As you may have noticed, family is an intensely sore spot for the modern west. Dysfunction in family structures has become so severe that it must at this point be treated as systemic and endemic. Such dysfunction is leaking into every aspect of life, even the economic and political. Familial dysfunction contributes, for example, to the variance in outcomes between different races and classes in multicultural societies. It is also heavily predictive of patterns of drug abuse and crime. Its much subtler effects must not be neglected, though, in an age where the internet makes a person’s inner life, or at least their projected image of it, effectively an open-source program plugged into a porous miasma of other individuals and their hyperspecific subcultures. Even if dysfunctional or traumatic situations are only directly affecting 3-10% of the population, the impact on wider culture reaches much farther. A perfect example is the absolute glut of media and content centered around teenage depression and suicide since ~2007. Similar cultural narratives will only become more and more influential on the epistemic microbiomes of youth populations as their hapless Gen X or Millennial parents retreat into their Grateful Dead posters or Bernie Sanders graphic tees, totally unable to instill values and thought patterns into their children that the baby boomers never instilled into them.

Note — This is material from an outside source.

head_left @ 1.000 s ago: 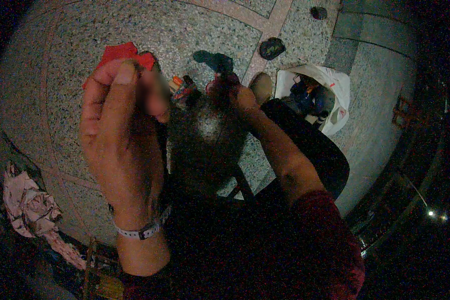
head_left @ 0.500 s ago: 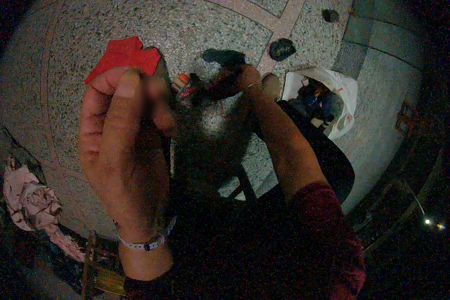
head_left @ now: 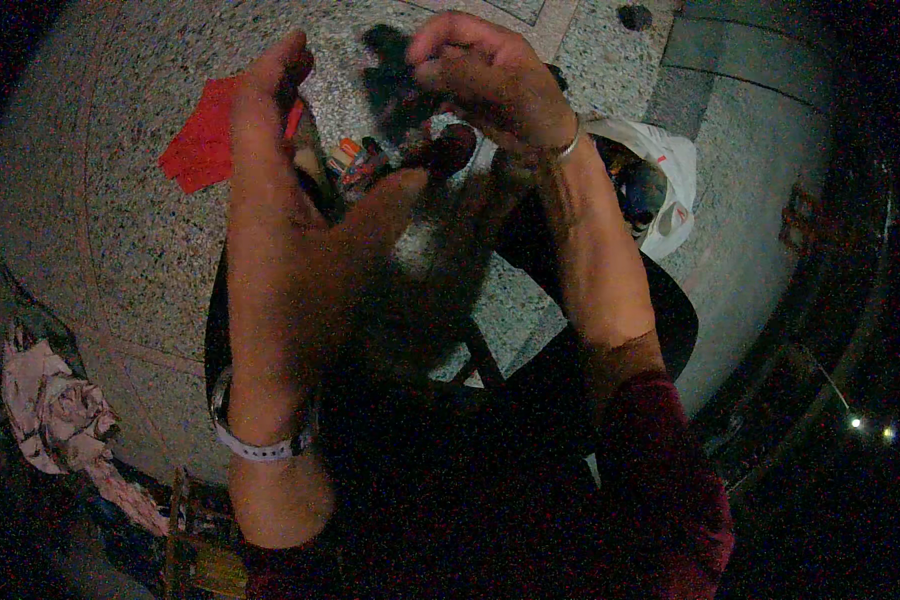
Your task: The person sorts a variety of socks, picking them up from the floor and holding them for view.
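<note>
My left hand (head_left: 295, 190) is raised, its fingers stretched upward and its thumb spread to the right. Behind it appears a red piece of cloth or paper (head_left: 200, 140), apart from the thumb; the fingers hide part of it. My right hand (head_left: 500, 85) hovers to the right, fingers loosely bent and pointing left, with no object visible in it. Left of those fingers is a blurred dark patch (head_left: 385, 75); whether shadow or cloth, I cannot tell. Between and below the hands are slim items with orange ends (head_left: 347, 155) and a dark round thing (head_left: 455, 150), both partly covered.
A white plastic bag (head_left: 678, 165) with dark items inside stands at the right on the speckled floor (head_left: 150, 240). A dark lump (head_left: 635, 16) lies at the far right. Crumpled pinkish cloth (head_left: 55, 405) is at the left. My dark-clad legs fill the lower middle.
My left hand has gone from pinching the red piece to spread fingers, and the piece has shifted left and down. My right hand has risen and turned. The dark patch has moved left.
</note>
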A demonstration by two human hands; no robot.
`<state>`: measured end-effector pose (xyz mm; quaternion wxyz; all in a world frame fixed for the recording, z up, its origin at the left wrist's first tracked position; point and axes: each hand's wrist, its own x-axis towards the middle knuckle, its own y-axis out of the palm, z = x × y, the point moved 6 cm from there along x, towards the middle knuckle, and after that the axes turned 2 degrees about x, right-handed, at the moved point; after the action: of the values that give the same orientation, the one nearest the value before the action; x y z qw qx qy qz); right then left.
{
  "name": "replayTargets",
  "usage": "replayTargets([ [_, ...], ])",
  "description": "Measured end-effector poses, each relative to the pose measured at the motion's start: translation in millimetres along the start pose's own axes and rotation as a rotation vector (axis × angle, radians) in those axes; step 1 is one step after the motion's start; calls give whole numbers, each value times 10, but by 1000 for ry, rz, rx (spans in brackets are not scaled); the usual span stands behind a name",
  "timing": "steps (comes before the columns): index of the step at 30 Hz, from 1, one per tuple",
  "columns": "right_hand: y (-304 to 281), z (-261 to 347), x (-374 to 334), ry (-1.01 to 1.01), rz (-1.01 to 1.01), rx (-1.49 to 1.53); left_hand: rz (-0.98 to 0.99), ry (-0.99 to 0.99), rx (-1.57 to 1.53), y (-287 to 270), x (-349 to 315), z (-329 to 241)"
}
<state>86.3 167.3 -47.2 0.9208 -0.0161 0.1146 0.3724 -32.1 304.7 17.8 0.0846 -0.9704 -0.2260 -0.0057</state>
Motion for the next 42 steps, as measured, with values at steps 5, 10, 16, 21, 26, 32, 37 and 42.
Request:
replayTargets([
  [5,417,409,-64,-81,317,427,91,-57,-118,-72,-33,-85],
  [10,-420,-1404,80,116,75,-1037,-40,-165,-113,-314,-107,-202],
  [16,-1183,-3418,-507,319,-87,-867,-218,-403,-221,-296,-61,-109],
  [21,-1155,-3612,-561,465,-64,-1156,-188,-454,-429,-425,0,170],
  [26,-1093,-3311,-588,697,17,-1347,-160,-540,-462,-378,41,159],
  [32,-1212,-3161,-691,816,20,-1328,-123,-588,-457,-294,180,-22],
  [37,-1012,-2428,-600,918,-8,-1305,-164,-485,-491,-220,159,-40],
  [42,-959,-2731,-594,883,3,-1309,-119,-487,-507,-203,261,-236],
])
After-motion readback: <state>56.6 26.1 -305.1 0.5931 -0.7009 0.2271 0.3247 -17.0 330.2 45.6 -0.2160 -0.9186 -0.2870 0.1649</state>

If the human Polity is an extended family, yet its constituent families – its fractal cells, its very mitochondria – are all fatherless, cousinless, scattered to the wind chasing job opportunities, and torn apart by sexual dysfunction or irreparable schisms in basic values, what happens to the Polity? Quite literally, it grows tumors. Its heart sputters out. Its blood stops flowing. Its own metabolism grinds to a halt and it grows brittle as it vomits out the very ideas and nutrients it would need in order to heal. Autophagy sets in, and the body starts cannibalizing its own tendons and muscles just to meet the minimum quota of amino acids. Autoimmune disorders emerge as deranged white blood cells run rampant, pointing fingers, imposing mandates.

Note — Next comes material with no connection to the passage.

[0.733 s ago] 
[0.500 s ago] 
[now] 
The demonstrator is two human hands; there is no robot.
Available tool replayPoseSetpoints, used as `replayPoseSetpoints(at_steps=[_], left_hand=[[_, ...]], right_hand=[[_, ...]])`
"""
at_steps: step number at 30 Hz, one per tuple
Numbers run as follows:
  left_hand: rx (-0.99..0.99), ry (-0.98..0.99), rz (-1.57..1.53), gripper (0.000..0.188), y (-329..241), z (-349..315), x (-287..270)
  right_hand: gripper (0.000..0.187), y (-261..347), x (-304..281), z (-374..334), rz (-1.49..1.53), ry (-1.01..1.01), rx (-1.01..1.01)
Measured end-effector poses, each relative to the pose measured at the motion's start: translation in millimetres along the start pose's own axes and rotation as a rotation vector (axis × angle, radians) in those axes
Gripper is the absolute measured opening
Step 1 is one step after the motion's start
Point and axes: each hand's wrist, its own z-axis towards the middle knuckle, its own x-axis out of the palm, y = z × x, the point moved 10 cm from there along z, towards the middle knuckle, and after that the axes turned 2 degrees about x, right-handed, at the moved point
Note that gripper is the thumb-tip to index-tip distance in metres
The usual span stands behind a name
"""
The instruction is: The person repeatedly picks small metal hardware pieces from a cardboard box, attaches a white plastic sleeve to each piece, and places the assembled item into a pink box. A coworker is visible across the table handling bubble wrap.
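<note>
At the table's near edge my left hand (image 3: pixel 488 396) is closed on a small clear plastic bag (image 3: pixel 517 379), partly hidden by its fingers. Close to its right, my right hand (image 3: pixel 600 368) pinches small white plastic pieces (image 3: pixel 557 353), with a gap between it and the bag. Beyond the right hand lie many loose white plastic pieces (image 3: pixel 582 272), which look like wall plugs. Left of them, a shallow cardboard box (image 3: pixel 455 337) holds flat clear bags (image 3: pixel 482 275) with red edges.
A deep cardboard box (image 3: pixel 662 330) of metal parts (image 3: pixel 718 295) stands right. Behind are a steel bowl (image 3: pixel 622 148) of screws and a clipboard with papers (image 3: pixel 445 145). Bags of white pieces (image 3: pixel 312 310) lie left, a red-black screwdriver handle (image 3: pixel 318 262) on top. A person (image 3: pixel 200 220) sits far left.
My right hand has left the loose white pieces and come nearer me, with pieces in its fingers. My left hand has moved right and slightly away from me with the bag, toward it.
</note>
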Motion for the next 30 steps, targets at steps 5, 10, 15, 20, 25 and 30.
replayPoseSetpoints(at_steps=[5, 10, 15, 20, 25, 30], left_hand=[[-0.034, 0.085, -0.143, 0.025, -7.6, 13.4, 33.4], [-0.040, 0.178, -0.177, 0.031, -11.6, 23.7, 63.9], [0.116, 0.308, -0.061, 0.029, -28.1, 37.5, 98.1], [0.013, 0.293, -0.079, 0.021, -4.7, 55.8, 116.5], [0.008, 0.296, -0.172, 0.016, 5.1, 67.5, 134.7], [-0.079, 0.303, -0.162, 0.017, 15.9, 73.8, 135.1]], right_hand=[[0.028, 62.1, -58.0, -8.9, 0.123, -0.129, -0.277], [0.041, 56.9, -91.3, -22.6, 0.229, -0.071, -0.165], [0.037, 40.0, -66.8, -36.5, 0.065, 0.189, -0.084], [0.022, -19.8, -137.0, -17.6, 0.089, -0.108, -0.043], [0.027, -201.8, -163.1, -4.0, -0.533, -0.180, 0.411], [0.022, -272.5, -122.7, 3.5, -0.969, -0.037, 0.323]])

As you put an end to your raging muse, you pleaded that the same peace that rules the heavens would also rule the earth. But since such a storm of passions has come upon you and you are pulled about by conflicting feelings of pain, anger, and sorrow, you cannot, in such a mind, be given stronger remedies. And so I’ll apply gentler ones for now, so that your wound, which has hardened and grown scarred… may grow softer with gentle treatment and become ready to receive a more effective cure.
– Boethius, Consolation of Philosophy
For true flourishing, we will need meat and vegetables and models that let us digest them – models that give honor, duty, and piety their proper place in human life, because those virtues are in fact the best tools we have for enduring and transmuting hardship and suffering. Better than ben and jerry’s, better than netflix, better than SSRIs. But these supremely important tools are metabolically intense, and they can only exist at the summit of a pile of other ideas that all serve to digest each other, ideas that Geriatric America and the Zoomers strung out inside its intestines cannot yet handle. And so we start with some hot tea and honey.
We have spoken much of the fractal correspondence between family and society, a correspondence which means that changes on either level affect conditions in the other – a true double-edged sword. But it must be remembered that this fractal scaffold extends farther in both directions: Downwards into individual persons, and upwards into their Gods, who are the pure and whole roots of everything which serially descends from them. The human being, a peculiar double-creature, is both part and whole, having his own serial body in likeness with the projected objects around him and his own noetic seed in likeness with the Gods who project them. It is almost as if his bodily life is the closing of a circuit, and thus his proper execution of it – his exercise of health, power, and virtue – is the cornerstone of the continued health, power, and virtue of the family and polity that he proceeded from.
Really, that’s all just a very long way to say this: You, personally, have both far more responsibility and far more power than you may currently accept, and your success is conditional on whether you can manage to discover and tend to your own divinity. If that sounds too abstract, then remember – we have already said that it is simply the process of making yourself more real and more yourself.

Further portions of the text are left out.